> _Required action_
Your reply should reproduce all the data below exactly while excluding the pictures.

> _Supplied information_
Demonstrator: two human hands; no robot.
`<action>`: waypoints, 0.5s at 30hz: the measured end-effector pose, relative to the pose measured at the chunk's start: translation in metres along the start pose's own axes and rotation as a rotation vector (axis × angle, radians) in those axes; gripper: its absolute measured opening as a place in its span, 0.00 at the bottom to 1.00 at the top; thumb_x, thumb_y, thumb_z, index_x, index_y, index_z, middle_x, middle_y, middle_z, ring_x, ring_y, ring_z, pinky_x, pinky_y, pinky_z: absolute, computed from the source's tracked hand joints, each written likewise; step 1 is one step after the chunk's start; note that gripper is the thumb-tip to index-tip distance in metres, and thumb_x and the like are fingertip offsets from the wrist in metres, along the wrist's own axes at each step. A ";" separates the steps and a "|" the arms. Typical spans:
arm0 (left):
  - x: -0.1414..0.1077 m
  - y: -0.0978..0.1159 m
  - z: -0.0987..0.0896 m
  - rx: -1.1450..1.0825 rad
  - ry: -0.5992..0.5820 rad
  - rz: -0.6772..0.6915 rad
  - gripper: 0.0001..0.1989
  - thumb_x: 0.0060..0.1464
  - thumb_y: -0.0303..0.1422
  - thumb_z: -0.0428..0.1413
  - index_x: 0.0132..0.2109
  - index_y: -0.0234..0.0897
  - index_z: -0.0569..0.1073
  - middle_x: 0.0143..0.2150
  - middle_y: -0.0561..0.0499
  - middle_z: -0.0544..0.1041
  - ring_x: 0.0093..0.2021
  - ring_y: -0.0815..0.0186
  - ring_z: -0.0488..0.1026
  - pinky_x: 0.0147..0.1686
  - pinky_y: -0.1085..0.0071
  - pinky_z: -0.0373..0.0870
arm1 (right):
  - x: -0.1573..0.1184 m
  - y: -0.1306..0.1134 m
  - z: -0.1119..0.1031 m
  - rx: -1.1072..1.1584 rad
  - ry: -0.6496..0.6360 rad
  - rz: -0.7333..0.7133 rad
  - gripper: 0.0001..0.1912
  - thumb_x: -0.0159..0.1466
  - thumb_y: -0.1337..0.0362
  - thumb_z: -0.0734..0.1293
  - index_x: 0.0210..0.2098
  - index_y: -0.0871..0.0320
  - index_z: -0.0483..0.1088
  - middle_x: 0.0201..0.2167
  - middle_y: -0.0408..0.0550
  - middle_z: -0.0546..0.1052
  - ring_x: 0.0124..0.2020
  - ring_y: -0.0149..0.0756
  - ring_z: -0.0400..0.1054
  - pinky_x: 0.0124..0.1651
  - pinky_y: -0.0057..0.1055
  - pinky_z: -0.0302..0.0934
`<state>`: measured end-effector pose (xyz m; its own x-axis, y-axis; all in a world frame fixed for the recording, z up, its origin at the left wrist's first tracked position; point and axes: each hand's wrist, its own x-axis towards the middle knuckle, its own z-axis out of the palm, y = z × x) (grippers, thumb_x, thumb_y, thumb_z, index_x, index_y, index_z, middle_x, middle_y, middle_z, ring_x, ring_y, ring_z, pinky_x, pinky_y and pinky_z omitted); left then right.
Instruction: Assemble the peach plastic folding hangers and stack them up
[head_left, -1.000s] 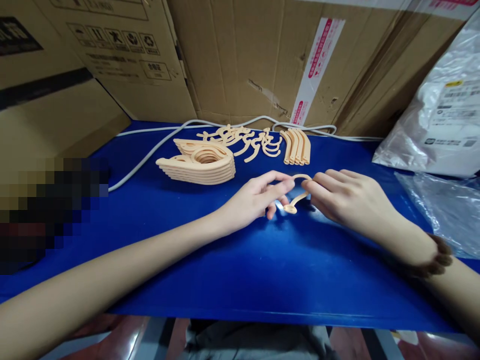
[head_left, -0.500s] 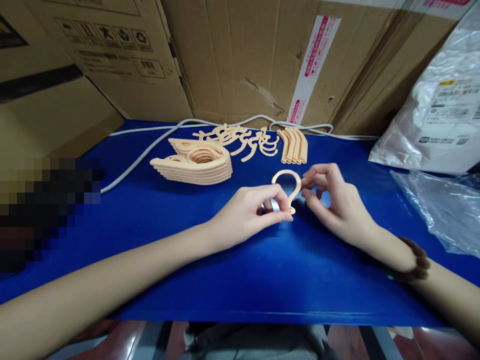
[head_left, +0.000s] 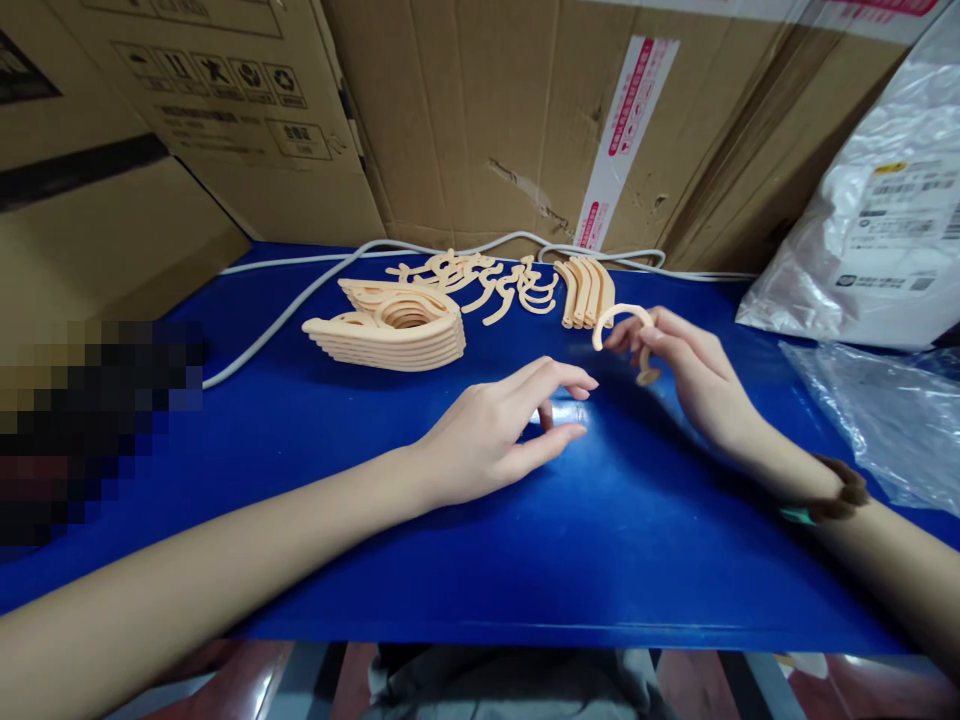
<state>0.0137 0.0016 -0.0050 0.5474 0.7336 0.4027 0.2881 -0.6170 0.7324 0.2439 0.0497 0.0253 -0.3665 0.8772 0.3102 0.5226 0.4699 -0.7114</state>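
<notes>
Between the thumb and fingers of my right hand (head_left: 690, 365) is a beige hanger hook (head_left: 624, 310), its curve pointing left and its small round foot hanging down. My left hand (head_left: 517, 425) hovers over the blue table with thumb and fingers apart, holding nothing. Behind it lies a stack of beige hanger bodies (head_left: 397, 345). More loose hooks (head_left: 487, 280) are scattered at the back. Beside them several curved beige bars (head_left: 585, 290) lie side by side, just beyond the held hook.
Cardboard boxes (head_left: 465, 120) line the back and left of the blue table (head_left: 525, 560). A white cable (head_left: 300, 295) runs along the rear. On the right are a labelled plastic parcel (head_left: 862, 230) and a clear plastic bag (head_left: 877, 420). A blurred dark object sits at left.
The hook has passed from my left hand to my right, moving right and away from me. The left hand's fingers have opened.
</notes>
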 end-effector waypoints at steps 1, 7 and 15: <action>0.000 0.000 0.000 -0.008 0.009 -0.005 0.15 0.63 0.31 0.54 0.56 0.40 0.64 0.52 0.50 0.73 0.37 0.73 0.72 0.37 0.76 0.69 | 0.005 0.005 -0.004 -0.169 0.014 -0.061 0.15 0.71 0.59 0.54 0.41 0.56 0.70 0.42 0.51 0.76 0.42 0.43 0.70 0.45 0.41 0.64; 0.001 0.000 0.000 -0.054 0.071 -0.053 0.13 0.63 0.30 0.54 0.54 0.39 0.66 0.47 0.53 0.74 0.38 0.73 0.72 0.35 0.78 0.68 | 0.021 0.030 -0.010 -0.642 0.009 -0.299 0.19 0.72 0.60 0.51 0.48 0.59 0.70 0.50 0.59 0.76 0.57 0.51 0.66 0.63 0.54 0.50; 0.002 -0.004 0.000 -0.031 0.169 -0.109 0.11 0.62 0.28 0.53 0.52 0.38 0.67 0.45 0.53 0.75 0.42 0.70 0.73 0.36 0.76 0.69 | 0.004 0.015 -0.019 -0.467 0.144 -0.149 0.17 0.72 0.56 0.53 0.40 0.54 0.70 0.40 0.49 0.79 0.38 0.43 0.72 0.43 0.41 0.62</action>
<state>0.0138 0.0055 -0.0067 0.3742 0.8347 0.4041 0.3128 -0.5238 0.7923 0.2643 0.0623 0.0279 -0.3708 0.7862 0.4943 0.7730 0.5563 -0.3050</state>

> _Problem solution_
Demonstrator: two human hands; no robot.
`<action>`: waypoints, 0.5s at 30hz: the measured end-effector pose, relative to the pose measured at the chunk's start: translation in metres along the start pose's own axes and rotation as a rotation vector (axis × angle, radians) in those axes; gripper: its absolute measured opening as a place in its span, 0.00 at the bottom to 1.00 at the top; thumb_x, thumb_y, thumb_z, index_x, index_y, index_z, middle_x, middle_y, middle_z, ring_x, ring_y, ring_z, pinky_x, pinky_y, pinky_z: absolute, computed from the source's tracked hand joints, each written likewise; step 1 is one step after the chunk's start; note that gripper is the thumb-tip to index-tip distance in metres, and thumb_x and the like are fingertip offsets from the wrist in metres, along the wrist's own axes at each step. A ";" separates the steps and a "|" the arms. Typical spans:
arm0 (left):
  - x: -0.1414..0.1077 m
  - y: -0.0978..0.1159 m
  - z: -0.0987..0.0896 m
  - rx: -1.1450..1.0825 rad
  - ry: -0.5992..0.5820 rad
  - rz: -0.6772..0.6915 rad
  - gripper: 0.0001..0.1989
  - thumb_x: 0.0060..0.1464
  - thumb_y: -0.0303..0.1422
  - thumb_z: -0.0428..0.1413
  - index_x: 0.0132..0.2109
  - index_y: -0.0234..0.0897
  - index_z: -0.0569..0.1073
  - middle_x: 0.0143..0.2150
  - middle_y: -0.0561..0.0499
  - middle_z: -0.0544..0.1041
  - ring_x: 0.0093..0.2021
  - ring_y: -0.0815..0.0186
  - ring_z: -0.0488..0.1026
  - pinky_x: 0.0147..0.1686
  - pinky_y: -0.1085..0.0071
  - pinky_z: -0.0373..0.0870
arm1 (right):
  - x: -0.1573..0.1184 m
  - y: -0.1306..0.1134 m
  - z: -0.1119..0.1031 m
  - rx: -1.1072..1.1584 rad
  - ry: -0.6496..0.6360 rad
  - rz: -0.7333..0.7133 rad
  - gripper: 0.0001..0.1912
  - thumb_x: -0.0159..0.1466
  - thumb_y: -0.1337..0.0362
  - thumb_z: -0.0734..0.1293
  - index_x: 0.0210..0.2098
  - index_y: -0.0871..0.0320
  - index_z: -0.0483..0.1088
  - middle_x: 0.0201..0.2167
  - middle_y: -0.0408..0.0550
  - middle_z: -0.0546..0.1052
  - ring_x: 0.0124..0.2020
  - ring_y: -0.0149..0.0756
  - ring_z: -0.0400..0.1054
  - pinky_x: 0.0124..0.1651
  - pinky_y: -0.0057..0.1055
  - pinky_z: -0.0302..0.0934
`<state>`: measured end-effector pose (xyz m; its own x-axis, y-axis; all in a world frame fixed for the recording, z up, its origin at the left wrist's first tracked position; point and axes: each hand's wrist, its own x-axis towards the middle knuckle, its own z-axis out of the palm, y = z × x) (grippers, thumb_x, thumb_y, thumb_z, index_x, index_y, index_z, middle_x, middle_y, middle_z, ring_x, ring_y, ring_z, pinky_x, pinky_y and pinky_z omitted); left then right.
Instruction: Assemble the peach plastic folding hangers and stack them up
[head_left, -1.000s] 
[head_left, -0.500s] 
[head_left, +0.000s] 
<state>0.0137 0.0016 -0.0050 0.5474 0.7336 0.4027 0.2881 -0.6170 0.7324 0.2439 0.0497 0.0253 -0.3665 0.8772 0.3102 0.5226 0.4699 -0.7114</state>
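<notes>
Between the thumb and fingers of my right hand (head_left: 690, 365) is a beige hanger hook (head_left: 624, 310), its curve pointing left and its small round foot hanging down. My left hand (head_left: 517, 425) hovers over the blue table with thumb and fingers apart, holding nothing. Behind it lies a stack of beige hanger bodies (head_left: 397, 345). More loose hooks (head_left: 487, 280) are scattered at the back. Beside them several curved beige bars (head_left: 585, 290) lie side by side, just beyond the held hook.
Cardboard boxes (head_left: 465, 120) line the back and left of the blue table (head_left: 525, 560). A white cable (head_left: 300, 295) runs along the rear. On the right are a labelled plastic parcel (head_left: 862, 230) and a clear plastic bag (head_left: 877, 420). A blurred dark object sits at left.
The hook has passed from my left hand to my right, moving right and away from me. The left hand's fingers have opened.
</notes>
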 end-effector waypoints at steps 1, 7 and 15: <action>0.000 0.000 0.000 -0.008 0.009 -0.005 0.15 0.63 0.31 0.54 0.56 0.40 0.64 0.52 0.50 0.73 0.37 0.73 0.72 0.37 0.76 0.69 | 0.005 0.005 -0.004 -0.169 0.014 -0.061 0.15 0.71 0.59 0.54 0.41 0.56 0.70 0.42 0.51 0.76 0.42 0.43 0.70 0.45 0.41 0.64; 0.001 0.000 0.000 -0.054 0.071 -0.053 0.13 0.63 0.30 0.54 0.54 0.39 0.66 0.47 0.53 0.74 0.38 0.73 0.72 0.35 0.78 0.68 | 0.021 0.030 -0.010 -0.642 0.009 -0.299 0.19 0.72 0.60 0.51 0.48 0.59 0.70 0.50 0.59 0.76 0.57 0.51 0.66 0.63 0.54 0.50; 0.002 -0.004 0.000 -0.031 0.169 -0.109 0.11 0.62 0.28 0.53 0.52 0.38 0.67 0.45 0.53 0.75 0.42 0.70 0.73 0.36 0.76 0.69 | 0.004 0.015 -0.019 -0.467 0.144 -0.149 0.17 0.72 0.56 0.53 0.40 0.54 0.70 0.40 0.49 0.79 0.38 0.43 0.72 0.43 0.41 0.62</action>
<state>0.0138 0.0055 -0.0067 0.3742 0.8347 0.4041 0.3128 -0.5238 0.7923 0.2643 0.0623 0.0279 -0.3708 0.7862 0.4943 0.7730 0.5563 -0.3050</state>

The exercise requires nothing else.